Main differences among the dataframes are as follows:
Data Types
One data frame store numbers as characters (xml), while another stores them as integers (html and json).
books_html is a tibblet
books_html is a tibblet (from rvest)
# Load necessary libraries
library(XML) # For XML processing
library(jsonlite) # For JSON processing
library(rvest) # For HTML processing
# Load the HTML file
html_data <- read_html("C:/Users/ninan/iCloudDrive/Study/CUNY/607 Data Acquisition and Management/w7/books.html") %>%
html_table(fill = TRUE)
books_html <- html_data[[1]]
print(books_html)
## # A tibble: 3 × 4
## Title Authors Year Genre
## <chr> <chr> <int> <chr>
## 1 Sapiens: A Brief History of Humankind Yuval No… 2011 Non-…
## 2 Homo Deus: A Brief History of Tomorrow Yuval No… 2015 Non-…
## 3 Unstoppable Us, Volume 1: How Humans Took Over the World Yuval No… 2022 Chil…
# Load the XML file
xml_data <- xmlParse("C:/Users/ninan/iCloudDrive/Study/CUNY/607 Data Acquisition and Management/w7/books.xml")

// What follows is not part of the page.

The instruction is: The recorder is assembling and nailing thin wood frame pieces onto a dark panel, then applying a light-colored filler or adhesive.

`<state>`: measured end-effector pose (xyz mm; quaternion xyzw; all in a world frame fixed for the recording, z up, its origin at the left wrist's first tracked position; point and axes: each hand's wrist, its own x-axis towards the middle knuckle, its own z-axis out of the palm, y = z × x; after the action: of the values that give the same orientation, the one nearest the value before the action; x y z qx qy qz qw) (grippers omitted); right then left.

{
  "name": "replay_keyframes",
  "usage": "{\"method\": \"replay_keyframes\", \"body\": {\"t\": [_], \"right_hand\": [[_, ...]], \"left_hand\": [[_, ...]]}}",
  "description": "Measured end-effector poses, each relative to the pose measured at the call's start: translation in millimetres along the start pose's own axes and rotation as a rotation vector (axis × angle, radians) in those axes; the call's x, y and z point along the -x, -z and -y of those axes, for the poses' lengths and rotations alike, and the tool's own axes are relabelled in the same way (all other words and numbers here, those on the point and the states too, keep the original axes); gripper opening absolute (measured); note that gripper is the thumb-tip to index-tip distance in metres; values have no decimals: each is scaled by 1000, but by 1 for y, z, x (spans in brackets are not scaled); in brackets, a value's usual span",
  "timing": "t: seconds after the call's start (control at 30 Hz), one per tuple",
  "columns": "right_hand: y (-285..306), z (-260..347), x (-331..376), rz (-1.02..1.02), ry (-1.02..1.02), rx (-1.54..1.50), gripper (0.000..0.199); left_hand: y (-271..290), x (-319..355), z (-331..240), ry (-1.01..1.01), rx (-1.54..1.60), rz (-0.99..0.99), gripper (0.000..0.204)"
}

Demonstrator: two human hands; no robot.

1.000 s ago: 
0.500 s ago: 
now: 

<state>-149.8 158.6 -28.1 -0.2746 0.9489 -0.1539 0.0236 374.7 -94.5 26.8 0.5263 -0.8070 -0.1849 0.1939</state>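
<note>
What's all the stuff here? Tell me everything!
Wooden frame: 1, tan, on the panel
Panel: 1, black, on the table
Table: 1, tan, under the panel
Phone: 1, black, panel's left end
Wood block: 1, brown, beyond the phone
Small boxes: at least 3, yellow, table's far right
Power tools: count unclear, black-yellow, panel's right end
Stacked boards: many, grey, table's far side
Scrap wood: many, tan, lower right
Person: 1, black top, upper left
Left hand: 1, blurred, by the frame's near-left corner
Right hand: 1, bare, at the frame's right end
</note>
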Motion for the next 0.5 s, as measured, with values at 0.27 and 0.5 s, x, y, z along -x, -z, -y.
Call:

xml_root <- xmlRoot(xml_data)
books_xml <- xmlToDataFrame(nodes = getNodeSet(xml_root, "//book"))
print(books_xml)
## title
## 1 Sapiens: A Brief History of Humankind
## 2 Homo Deus: A Brief History of Tomorrow
## 3 Unstoppable Us, Volume 1: How Humans Took Over the World
## authors year genre
## 1 Yuval Noah Harari 2011 Non-fiction
## 2 Yuval Noah Harari 2015 Non-fiction
## 3 Yuval Noah Harari, Ricard Zaplana Ruiz 2022 Children's Non-fiction
# Load the JSON file
books_json <- fromJSON("C:/Users/ninan/iCloudDrive/Study/CUNY/607 Data Acquisition and Management/w7/books.json")
print(books_json)
## title
## 1 Sapiens: A Brief History of Humankind
## 2 Homo Deus: A Brief History of Tomorrow
## 3 Unstoppable Us, Volume 1: How Humans Took Over the World
## authors year genre
## 1 Yuval Noah Harari 2011 Non-fiction
## 2 Yuval Noah Harari 2015 Non-fiction
## 3 Yuval Noah Harari, Ricard Zaplana Ruiz 2022 Children's Non-fiction
# Check if they are identical
identical(books_html, books_xml)
## [1] FALSE
identical(books_html, books_json)
## [1] FALSE
identical(books_xml, books_json)
## [1] FALSE
# Summary of each dataframe
str(books_html)
## tibble [3 × 4] (S3: tbl_df/tbl/data.frame)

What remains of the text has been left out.